### Exercise aim
State how many lines of the data below hold the string "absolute", giving nothing but the number.

Supplied material Block Start

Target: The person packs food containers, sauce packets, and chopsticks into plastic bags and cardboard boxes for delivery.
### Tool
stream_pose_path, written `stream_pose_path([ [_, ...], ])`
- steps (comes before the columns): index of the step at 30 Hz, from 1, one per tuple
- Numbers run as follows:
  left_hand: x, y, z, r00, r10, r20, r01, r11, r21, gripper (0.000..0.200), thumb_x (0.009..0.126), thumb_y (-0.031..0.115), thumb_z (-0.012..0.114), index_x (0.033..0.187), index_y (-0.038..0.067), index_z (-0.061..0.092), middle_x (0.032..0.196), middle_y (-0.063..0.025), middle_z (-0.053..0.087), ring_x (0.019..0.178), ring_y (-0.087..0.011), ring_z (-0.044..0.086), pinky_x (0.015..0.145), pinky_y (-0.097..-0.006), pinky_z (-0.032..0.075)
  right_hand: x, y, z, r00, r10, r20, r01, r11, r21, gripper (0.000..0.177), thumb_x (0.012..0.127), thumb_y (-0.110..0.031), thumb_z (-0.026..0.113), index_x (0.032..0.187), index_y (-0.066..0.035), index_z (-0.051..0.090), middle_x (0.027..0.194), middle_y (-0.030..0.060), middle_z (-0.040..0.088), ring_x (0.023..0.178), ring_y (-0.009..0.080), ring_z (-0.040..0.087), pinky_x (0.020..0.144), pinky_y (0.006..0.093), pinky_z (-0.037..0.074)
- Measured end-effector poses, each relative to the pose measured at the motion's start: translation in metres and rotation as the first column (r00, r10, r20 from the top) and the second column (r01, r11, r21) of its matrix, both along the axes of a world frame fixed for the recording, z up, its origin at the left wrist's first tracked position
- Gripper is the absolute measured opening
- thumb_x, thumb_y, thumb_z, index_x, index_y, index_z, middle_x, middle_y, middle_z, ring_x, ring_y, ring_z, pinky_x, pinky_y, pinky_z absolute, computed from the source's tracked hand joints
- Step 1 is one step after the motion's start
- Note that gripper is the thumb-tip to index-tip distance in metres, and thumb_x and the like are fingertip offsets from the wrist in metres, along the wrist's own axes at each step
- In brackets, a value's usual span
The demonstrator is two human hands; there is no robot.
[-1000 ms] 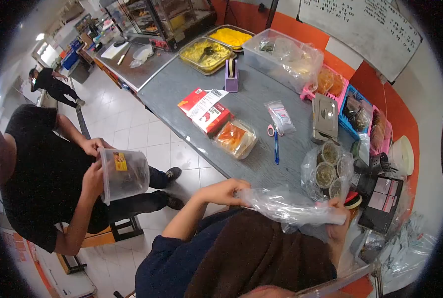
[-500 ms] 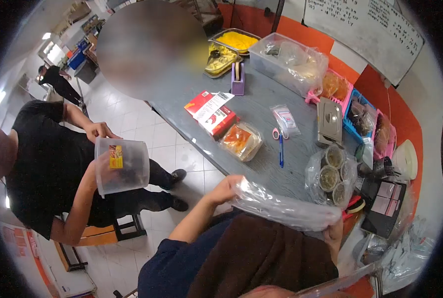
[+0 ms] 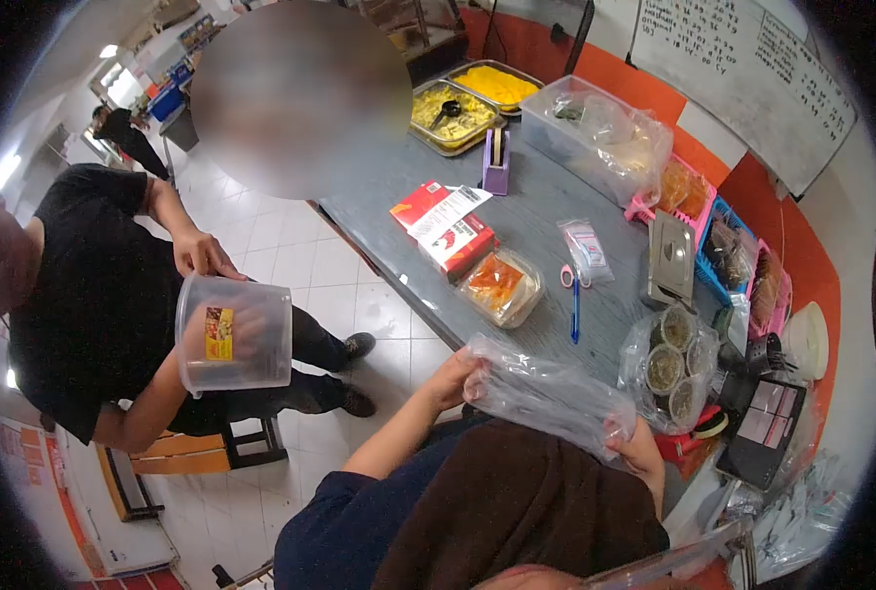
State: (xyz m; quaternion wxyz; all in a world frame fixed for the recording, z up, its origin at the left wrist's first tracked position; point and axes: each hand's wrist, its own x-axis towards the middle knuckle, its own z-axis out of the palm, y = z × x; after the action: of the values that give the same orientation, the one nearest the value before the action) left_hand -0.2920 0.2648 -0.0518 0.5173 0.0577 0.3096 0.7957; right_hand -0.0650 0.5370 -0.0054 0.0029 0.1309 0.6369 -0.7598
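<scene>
A clear plastic bag (image 3: 546, 391) is stretched between my two hands, in front of my dark apron and close to the table's near edge. My left hand (image 3: 453, 378) pinches its left end, fingers closed. At the opposite end, my right hand (image 3: 639, 452) grips the bag, with some fingers behind the film. Just beyond the bag lies a clear tub with orange food (image 3: 502, 287), touching a red and white box (image 3: 444, 228) with a paper slip on it. Scissors (image 3: 568, 276) and a blue pen (image 3: 575, 313) are nearby.
Several lidded cups (image 3: 666, 366) in plastic stand right of the bag. Behind are a steel box (image 3: 670, 258), a tape dispenser (image 3: 496, 165), food trays (image 3: 455, 116) and a plastic bin (image 3: 595, 133). At left, a person holds a clear bucket (image 3: 251, 339).
My hands have come closer together, and the bag hangs wider and less taut. My right hand has moved leftward and slightly up. The view has shifted, so the table items appear further right.
</scene>
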Motion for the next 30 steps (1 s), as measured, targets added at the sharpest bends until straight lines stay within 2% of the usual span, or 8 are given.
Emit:
stream_pose_path([
  [6, -0.013, 0.008, -0.017, 0.837, -0.314, -0.448, 0.206, 0.940, -0.273, 0.033, 0.076, 0.019, 0.064, 0.102, 0.007, 0.048, 0.080, 0.0007, 0.052, 0.064, -0.0078, 0.048, 0.050, -0.0233, 0.041, -0.021, -0.017, -0.018, 0.860, -0.475, 0.184, 0.478, 0.878, 0.030, 0.038, 0.071, -0.012, 0.067, 0.102, -0.001, 0.048, 0.086, 0.0042, 0.053, 0.083, 0.0149, 0.049, 0.077, 0.0311, 0.039],
  [8, -0.015, 0.015, -0.016, 0.738, -0.416, -0.532, 0.206, 0.889, -0.409, 0.031, 0.076, 0.017, 0.065, 0.101, 0.007, 0.050, 0.083, 0.0003, 0.054, 0.067, -0.0070, 0.050, 0.052, -0.0225, 0.042, -0.026, -0.017, -0.035, 0.756, -0.629, -0.181, 0.498, 0.375, 0.782, 0.047, 0.068, -0.012, 0.067, 0.107, -0.001, 0.043, 0.087, 0.0069, 0.051, 0.084, 0.0199, 0.050, 0.078, 0.0322, 0.039],
  [9, -0.015, 0.020, -0.017, 0.813, -0.431, -0.391, 0.251, 0.866, -0.432, 0.029, 0.076, 0.016, 0.064, 0.100, 0.006, 0.051, 0.084, -0.0004, 0.055, 0.067, -0.0070, 0.051, 0.054, -0.0212, 0.043, -0.024, -0.019, -0.038, 0.760, -0.624, -0.182, 0.497, 0.378, 0.781, 0.047, 0.068, -0.012, 0.067, 0.107, -0.001, 0.043, 0.087, 0.0069, 0.051, 0.084, 0.0199, 0.050, 0.078, 0.0322, 0.039],
  [11, -0.018, 0.031, -0.029, 0.858, -0.454, -0.242, 0.324, 0.842, -0.431, 0.030, 0.077, 0.015, 0.062, 0.103, 0.005, 0.050, 0.086, -0.0028, 0.058, 0.067, -0.0075, 0.053, 0.057, -0.0206, 0.046, -0.043, -0.046, 0.004, 0.778, -0.406, -0.479, 0.383, -0.298, 0.875, 0.040, 0.067, -0.010, 0.065, 0.103, -0.003, 0.048, 0.089, 0.0105, 0.051, 0.085, 0.0271, 0.049, 0.078, 0.0333, 0.039],
  [14, -0.023, 0.052, -0.048, 0.849, -0.494, -0.189, 0.409, 0.840, -0.358, 0.035, 0.078, 0.015, 0.060, 0.109, 0.004, 0.047, 0.085, -0.0040, 0.059, 0.066, -0.0073, 0.055, 0.057, -0.0197, 0.047, -0.047, -0.046, -0.037, 0.992, -0.055, -0.110, 0.122, 0.305, 0.945, 0.038, 0.064, -0.008, 0.066, 0.099, -0.004, 0.054, 0.107, 0.0140, 0.045, 0.097, 0.0308, 0.044, 0.082, 0.0373, 0.036],
  [17, -0.026, 0.062, -0.046, 0.826, -0.522, -0.212, 0.400, 0.808, -0.433, 0.039, 0.077, 0.018, 0.062, 0.110, 0.003, 0.046, 0.092, -0.0066, 0.058, 0.075, -0.0117, 0.056, 0.065, -0.0238, 0.047, -0.083, -0.062, -0.055, 0.989, 0.131, 0.066, -0.128, 0.554, 0.823, 0.036, 0.065, -0.009, 0.066, 0.100, -0.009, 0.058, 0.120, 0.0120, 0.039, 0.106, 0.0339, 0.037, 0.087, 0.0405, 0.034],
  [23, -0.030, 0.020, -0.048, 0.623, -0.359, -0.694, -0.035, 0.875, -0.484, 0.049, 0.077, 0.024, 0.063, 0.113, 0.000, 0.041, 0.091, -0.0104, 0.058, 0.082, -0.0133, 0.055, 0.070, -0.0290, 0.045, -0.092, -0.062, -0.055, 0.937, -0.244, 0.250, -0.179, 0.280, 0.943, 0.057, 0.065, -0.012, 0.068, 0.118, -0.019, 0.049, 0.130, 0.0179, 0.028, 0.112, 0.0383, 0.031, 0.095, 0.0426, 0.030],
  [30, -0.037, -0.066, -0.026, 0.804, -0.333, -0.493, -0.029, 0.806, -0.591, 0.042, 0.080, 0.029, 0.058, 0.110, 0.003, 0.044, 0.094, -0.0070, 0.056, 0.081, -0.0104, 0.055, 0.065, -0.0270, 0.043, -0.101, -0.032, -0.055, 0.913, -0.314, 0.260, -0.172, 0.281, 0.944, 0.053, 0.069, -0.008, 0.063, 0.119, -0.016, 0.047, 0.128, 0.0221, 0.028, 0.118, 0.0402, 0.029, 0.095, 0.0427, 0.030],
])
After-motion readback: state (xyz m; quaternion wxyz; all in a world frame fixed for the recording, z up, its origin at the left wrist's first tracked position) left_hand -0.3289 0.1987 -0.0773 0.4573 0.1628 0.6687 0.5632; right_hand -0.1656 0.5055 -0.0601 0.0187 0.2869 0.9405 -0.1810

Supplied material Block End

### Exercise solution
2